CRISIS COMPUTING: Multimodal Social Media Content for Improved Emergency Response

Motivation

Multimodal data shared on Social Media during critical emergencies often contain useful information about a scale of the events, victims and infrastructure damage. This data can provide local authorities and humanitarian organizations with a big picture understanding of the emergency. Moreover, it can be used to effectively and timely plan relief responses.

1f976786-3b50-429d-bf0c-d11ab5e85c6f

Challenge 1: One of the biggest challenges is handling social media information overload. To extract relevant information a computational system needs to process massive amounts of data and identify which data is INFORMATIVE in the context of disaster response.

Firefox_Screenshot_2020-12-01T00-54-42 263Z

The somehow subtle differences in visual characteristics of 2 images from CrisisMMD Dataset. Both images were published on Twitter between 27th August 2017 and 3rd September 2017.

Challenge 2: Another issue in the field is that of data scarcity. To develop effective applications that could assist in crisis response, researchers need access to the large-scale annotated dataset.
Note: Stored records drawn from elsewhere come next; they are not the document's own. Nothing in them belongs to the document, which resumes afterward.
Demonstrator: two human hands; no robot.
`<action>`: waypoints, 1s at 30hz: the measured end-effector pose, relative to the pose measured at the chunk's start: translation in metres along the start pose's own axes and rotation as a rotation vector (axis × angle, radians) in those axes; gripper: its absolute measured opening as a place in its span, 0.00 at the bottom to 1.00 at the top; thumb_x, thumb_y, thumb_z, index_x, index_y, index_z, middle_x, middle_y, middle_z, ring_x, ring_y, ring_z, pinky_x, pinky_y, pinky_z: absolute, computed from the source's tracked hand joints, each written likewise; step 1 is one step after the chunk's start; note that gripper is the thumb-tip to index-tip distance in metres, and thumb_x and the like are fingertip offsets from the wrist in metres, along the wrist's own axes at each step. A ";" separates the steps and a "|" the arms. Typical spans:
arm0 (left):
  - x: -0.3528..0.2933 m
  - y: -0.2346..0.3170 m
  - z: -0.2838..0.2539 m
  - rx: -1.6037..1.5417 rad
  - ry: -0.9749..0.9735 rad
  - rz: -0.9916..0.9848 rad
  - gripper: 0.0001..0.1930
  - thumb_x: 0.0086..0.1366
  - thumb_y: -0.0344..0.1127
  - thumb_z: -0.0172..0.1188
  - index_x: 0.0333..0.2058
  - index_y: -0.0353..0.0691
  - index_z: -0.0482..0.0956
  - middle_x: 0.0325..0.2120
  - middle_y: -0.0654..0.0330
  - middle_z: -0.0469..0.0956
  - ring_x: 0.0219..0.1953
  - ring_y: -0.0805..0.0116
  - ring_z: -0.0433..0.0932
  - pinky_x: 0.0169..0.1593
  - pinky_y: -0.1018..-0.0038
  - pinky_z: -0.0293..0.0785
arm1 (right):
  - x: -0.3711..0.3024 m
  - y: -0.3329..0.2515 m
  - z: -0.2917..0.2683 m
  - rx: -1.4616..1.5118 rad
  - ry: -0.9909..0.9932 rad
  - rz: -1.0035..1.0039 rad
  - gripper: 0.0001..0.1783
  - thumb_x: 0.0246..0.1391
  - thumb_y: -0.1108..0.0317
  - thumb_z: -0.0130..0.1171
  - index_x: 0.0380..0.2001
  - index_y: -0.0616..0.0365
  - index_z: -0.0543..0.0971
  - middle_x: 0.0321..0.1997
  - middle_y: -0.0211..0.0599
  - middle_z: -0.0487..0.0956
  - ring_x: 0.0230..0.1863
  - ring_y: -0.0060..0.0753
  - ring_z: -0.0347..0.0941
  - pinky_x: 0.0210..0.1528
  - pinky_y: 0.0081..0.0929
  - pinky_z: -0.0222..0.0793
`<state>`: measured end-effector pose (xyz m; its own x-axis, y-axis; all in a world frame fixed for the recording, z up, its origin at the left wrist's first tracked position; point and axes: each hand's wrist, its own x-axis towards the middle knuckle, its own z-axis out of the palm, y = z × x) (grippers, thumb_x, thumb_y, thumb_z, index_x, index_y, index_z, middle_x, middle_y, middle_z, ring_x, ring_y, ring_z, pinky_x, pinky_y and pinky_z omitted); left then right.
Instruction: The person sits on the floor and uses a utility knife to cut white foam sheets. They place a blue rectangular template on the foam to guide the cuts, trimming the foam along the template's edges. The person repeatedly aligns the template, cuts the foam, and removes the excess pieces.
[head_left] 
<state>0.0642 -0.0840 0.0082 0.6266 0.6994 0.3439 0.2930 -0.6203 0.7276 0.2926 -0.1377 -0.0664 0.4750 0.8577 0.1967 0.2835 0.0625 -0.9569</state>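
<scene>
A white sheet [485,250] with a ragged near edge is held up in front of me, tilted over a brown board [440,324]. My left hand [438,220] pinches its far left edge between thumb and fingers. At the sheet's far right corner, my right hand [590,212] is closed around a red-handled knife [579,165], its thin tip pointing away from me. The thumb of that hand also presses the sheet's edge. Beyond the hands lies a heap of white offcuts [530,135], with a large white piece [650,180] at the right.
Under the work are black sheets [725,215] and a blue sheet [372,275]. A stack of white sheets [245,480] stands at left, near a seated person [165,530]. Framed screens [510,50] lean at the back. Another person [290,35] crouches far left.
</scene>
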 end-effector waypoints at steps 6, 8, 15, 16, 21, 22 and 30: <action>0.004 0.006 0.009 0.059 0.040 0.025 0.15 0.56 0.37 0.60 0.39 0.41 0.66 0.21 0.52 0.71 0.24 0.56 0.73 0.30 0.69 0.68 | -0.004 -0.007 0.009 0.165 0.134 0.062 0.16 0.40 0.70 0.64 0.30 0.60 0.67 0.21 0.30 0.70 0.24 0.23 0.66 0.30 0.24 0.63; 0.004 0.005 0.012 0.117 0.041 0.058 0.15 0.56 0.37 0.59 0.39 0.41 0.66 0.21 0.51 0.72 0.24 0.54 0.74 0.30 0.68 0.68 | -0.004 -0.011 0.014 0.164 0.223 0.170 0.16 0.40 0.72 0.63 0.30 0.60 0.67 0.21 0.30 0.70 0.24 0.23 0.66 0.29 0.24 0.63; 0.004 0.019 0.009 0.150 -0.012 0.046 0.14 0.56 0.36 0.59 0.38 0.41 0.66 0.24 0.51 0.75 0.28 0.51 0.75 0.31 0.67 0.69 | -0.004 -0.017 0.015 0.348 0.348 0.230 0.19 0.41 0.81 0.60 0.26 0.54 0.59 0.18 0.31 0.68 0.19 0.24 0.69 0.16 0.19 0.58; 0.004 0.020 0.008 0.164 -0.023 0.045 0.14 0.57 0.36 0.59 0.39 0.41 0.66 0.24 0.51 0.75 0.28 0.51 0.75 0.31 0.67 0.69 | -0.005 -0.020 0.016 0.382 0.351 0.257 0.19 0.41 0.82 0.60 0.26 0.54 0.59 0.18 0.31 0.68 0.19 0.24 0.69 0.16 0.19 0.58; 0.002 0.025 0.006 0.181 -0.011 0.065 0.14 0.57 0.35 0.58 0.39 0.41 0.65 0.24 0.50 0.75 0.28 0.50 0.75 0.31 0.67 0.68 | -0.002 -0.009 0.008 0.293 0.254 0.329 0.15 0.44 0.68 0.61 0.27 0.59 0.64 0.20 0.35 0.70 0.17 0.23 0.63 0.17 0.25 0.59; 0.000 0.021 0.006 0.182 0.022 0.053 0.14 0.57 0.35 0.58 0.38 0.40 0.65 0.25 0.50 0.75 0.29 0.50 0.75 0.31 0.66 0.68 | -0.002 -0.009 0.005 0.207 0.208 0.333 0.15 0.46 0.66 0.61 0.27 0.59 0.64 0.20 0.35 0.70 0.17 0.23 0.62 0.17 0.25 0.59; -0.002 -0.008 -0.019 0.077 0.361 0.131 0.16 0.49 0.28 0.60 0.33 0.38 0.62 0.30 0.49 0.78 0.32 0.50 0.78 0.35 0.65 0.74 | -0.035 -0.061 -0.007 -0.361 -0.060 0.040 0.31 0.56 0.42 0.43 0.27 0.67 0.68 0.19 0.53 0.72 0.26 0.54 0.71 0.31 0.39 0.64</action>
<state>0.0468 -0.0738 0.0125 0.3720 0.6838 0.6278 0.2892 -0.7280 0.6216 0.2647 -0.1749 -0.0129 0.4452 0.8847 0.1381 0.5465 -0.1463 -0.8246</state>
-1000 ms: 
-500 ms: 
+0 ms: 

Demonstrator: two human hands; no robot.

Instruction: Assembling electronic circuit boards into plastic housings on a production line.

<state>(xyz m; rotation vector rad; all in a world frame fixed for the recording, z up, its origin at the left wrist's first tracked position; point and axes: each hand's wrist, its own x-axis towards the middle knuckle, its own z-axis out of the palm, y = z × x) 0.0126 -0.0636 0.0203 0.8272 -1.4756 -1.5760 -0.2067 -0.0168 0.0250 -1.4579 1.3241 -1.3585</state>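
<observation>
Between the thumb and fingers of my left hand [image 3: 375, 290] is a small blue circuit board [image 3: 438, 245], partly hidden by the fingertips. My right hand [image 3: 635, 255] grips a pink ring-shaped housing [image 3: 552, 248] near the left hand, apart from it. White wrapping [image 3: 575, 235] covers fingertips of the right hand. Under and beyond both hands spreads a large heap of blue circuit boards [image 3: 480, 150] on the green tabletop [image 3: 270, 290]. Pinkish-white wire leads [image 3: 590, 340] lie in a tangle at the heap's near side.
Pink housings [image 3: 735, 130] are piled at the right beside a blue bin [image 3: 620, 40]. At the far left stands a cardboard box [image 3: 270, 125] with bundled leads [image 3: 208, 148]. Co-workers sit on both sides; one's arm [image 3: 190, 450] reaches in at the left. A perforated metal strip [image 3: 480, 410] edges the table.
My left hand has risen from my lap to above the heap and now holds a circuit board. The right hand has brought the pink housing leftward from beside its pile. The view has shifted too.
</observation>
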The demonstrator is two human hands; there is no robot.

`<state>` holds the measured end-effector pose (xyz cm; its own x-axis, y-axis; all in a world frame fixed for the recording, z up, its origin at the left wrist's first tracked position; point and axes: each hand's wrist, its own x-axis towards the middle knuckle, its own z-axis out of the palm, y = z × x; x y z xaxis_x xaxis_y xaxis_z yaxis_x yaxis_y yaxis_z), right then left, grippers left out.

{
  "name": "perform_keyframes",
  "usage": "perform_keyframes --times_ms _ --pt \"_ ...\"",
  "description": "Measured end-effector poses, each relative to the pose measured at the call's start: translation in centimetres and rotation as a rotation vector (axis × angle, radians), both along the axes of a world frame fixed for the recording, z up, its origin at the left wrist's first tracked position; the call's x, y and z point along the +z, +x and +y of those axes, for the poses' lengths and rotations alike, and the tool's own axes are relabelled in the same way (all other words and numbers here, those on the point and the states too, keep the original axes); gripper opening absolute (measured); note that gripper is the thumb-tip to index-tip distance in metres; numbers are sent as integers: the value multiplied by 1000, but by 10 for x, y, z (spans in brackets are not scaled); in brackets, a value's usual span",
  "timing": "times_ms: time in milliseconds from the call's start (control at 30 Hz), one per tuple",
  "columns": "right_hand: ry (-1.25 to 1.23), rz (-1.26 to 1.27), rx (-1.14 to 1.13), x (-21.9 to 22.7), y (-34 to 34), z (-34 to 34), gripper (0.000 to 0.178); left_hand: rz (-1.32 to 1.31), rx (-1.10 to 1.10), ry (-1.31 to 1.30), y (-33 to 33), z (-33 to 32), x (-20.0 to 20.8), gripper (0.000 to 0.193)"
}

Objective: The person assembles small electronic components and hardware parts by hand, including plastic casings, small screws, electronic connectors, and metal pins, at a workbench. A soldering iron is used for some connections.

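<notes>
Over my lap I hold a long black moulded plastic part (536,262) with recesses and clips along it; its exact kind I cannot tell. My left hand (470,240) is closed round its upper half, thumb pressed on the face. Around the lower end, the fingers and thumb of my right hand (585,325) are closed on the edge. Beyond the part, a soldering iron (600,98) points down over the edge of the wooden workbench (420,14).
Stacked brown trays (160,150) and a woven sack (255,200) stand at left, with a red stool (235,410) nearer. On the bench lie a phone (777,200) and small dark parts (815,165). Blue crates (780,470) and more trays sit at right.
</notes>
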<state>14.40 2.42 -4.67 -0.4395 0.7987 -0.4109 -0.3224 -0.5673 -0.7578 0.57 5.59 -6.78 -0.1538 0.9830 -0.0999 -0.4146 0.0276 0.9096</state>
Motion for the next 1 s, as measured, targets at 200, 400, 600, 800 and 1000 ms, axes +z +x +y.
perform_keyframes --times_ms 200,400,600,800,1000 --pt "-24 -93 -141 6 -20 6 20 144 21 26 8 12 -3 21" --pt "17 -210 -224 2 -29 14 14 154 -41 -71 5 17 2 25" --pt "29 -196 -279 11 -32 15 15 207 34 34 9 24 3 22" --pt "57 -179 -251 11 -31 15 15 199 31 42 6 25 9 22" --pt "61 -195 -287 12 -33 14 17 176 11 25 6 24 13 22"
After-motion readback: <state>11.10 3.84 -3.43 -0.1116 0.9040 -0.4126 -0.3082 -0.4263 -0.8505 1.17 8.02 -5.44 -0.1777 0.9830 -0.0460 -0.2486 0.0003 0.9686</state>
In our work, we chose to explore current methodologies that can help alleviate these challenges. We decided to pursue the following 2-fold problem statement.

Problem Statement

Explore different techniques of representation learning to improve performance on nuance classification of informative vs. non-informative social media posts in the domain of crisis computing.
Investigate applications of unsupervised and semi-supervised learning methods to mitigate the issue of labeled data scarcity on the classification task.

Methods

REPRESENTATION LEARNING: CONTRASTIVE LEARNING

To improve classification accuracy on informative vs. non-informative classification task we decided to use supervised methods that produce meaningful, low-dimensional representations of the data.

SupCon Overview

For our images, we use a contrastive learning paradigm that is well-suited for embedding nuanced concepts. We aim to learn useful representations of the two classes so that the downstream classification task becomes easy. Contrastive learning, in a nutshell, tries to pull clusters of points belonging to the same class close together in the embedding space, while simultaneously pushing apart the clusters of samples from different classes

There are many unsupervised methods for this type of problem but we chose to use the Supervised Contrastive Learning algorithm where we leveraged the labeled information due to the nature of our classification task. Once the model is trained, we use it to the created embeddings for downstream tasks, as well as, for a never-seen subset of the data, and check the accuracy of the model through kNN.

How SupCon works?

Given an input batch of data, we first apply data augmentation twice to obtain two copies of the same batch. Both the copies are forward propagated through the encoder network to obtain a 2048-dimensional normalized embedding. The network learns about these transformations, what it means to come from the same image, how to spread data in embedding space, etc.
During training, this representation is further propagated through a projection network which is discarded at inference time. The supervised contrastive loss is then computed on the outputs of the projection network
Can use linear classifier or KNN to predict the classes of new examples. The contrastive loss maximizes the dot products of embeddings from similar classes and separates the positive samples from negatives using labels to make the distinction.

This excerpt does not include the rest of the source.